Our thought experiment played out the way it had to. But that's because it had one unrealistic component: The Selfless People live in total isolation from all other tribes. And this isolation makes all the difference.

Now, let's run the thought experiment more realistically. This time the Selfless People live in a rich African valley that they share with another tribe. The two tribes frequently come into conflict over hunting grounds, old grudges, and insults barked across the river. And so the tribes fight, as tribes of men have always fought.
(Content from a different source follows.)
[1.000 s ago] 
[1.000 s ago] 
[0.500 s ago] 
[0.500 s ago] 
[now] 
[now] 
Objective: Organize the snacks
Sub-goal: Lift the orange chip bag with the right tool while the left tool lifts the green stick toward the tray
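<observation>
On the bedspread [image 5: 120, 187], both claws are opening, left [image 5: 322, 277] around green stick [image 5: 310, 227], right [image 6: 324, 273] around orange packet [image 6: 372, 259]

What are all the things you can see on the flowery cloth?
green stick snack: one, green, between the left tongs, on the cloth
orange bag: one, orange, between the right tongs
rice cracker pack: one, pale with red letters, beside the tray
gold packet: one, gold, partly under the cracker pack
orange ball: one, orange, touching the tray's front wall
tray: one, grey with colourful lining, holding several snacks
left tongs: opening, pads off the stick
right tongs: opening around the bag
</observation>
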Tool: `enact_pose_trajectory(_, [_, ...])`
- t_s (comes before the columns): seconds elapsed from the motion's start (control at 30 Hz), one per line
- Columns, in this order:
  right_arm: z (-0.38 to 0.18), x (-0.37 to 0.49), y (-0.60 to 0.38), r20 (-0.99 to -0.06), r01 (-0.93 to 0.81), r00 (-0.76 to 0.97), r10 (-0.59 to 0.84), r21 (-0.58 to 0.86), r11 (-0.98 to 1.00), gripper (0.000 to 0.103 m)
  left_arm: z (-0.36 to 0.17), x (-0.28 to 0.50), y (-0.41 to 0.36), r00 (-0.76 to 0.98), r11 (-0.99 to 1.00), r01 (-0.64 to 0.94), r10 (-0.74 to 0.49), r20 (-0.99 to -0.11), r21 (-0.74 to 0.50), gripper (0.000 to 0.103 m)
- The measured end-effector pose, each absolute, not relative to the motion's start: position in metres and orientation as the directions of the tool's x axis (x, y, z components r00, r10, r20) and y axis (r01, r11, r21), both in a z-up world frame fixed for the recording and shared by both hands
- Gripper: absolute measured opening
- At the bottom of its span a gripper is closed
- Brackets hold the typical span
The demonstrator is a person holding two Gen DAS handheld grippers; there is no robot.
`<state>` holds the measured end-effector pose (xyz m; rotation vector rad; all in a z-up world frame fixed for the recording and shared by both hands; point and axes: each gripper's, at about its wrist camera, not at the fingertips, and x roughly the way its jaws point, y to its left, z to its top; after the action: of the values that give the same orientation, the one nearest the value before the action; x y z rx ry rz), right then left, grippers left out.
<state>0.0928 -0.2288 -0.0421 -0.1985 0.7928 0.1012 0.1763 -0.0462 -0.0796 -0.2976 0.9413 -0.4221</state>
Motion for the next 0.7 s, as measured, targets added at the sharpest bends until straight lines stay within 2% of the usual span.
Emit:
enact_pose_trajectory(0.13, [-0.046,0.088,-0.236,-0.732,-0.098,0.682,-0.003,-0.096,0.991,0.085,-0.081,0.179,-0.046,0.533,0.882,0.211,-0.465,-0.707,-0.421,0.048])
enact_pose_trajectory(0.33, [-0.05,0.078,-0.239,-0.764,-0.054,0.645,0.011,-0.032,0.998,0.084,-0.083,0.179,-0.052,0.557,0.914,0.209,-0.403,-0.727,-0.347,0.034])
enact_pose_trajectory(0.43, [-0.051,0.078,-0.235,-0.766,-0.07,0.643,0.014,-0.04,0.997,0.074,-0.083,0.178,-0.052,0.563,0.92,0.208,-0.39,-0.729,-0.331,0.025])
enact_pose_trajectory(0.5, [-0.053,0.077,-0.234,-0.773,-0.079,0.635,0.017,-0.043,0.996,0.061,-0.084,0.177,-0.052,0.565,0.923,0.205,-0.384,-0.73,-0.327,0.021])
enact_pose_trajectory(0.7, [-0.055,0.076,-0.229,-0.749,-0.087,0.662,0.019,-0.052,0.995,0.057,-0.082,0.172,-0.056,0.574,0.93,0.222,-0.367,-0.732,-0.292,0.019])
Imagine that the valley's second tribe is comprised mainly of selfish actors. Other factors held equal, who wins: the tribe of self-sacrificing altruists or the tribe where every warrior is looking out for number one? Won't it be the Selfless People? Won't the Selfless People tend to dominate selfish tribes in most competitive situations? And, as a result, won't selfless genes proliferate?

Charles Darwin thought so. In The Descent of Man, Darwin ran his own thought experiment, pitting selfless against selfish tribes:

It must not be forgotten that although a high standard of morality gives but a slight or no advantage to each individual man and his children over the other men of the same tribe, yet that an advancement in the standard of morality and an increase in the number of well-endowed men will certainly give an immense advantage to one tribe over another. There can be no doubt that a tribe including many members who, from possessing in a high degree the spirit of patriotism, fidelity, obedience, courage, and sympathy, were always ready to give aid to each other and to sacrifice themselves for the common good, would be victorious over other tribes; and this would be natural selection.

Here, Darwin describes how group-level competition can produce authentic altruism. In The Social Conquest of the Earth, Wilson updates Darwin's case, mainly drawing on his expertise as an entomologist. Wilson argues that the incredible levels of cooperation and altruism within ant colonies testify to millions of years of vicious conflict between colonies. Darwin and Wilson agree: no matter the species, if you have intense and sustained group-level conflict, selfless genes beat selfish genes; they beat them bloody; they beat them every single time.

Of course, it would be a great distortion to suggest that people are -- like ants -- selfless all of the time. But the vision of rigid selfishness that arose from biology's rejection of group selection was an equally great distortion. The real picture is more complex. Natural selection occurs at the level of groups and individuals. Between-group competition favors selfless genes while competition inside groups favors selfish genes. As Wilson and a colleague wrote, "Selfishness beats altruism within groups. Altruistic groups beat selfish groups. Everything else is commentary."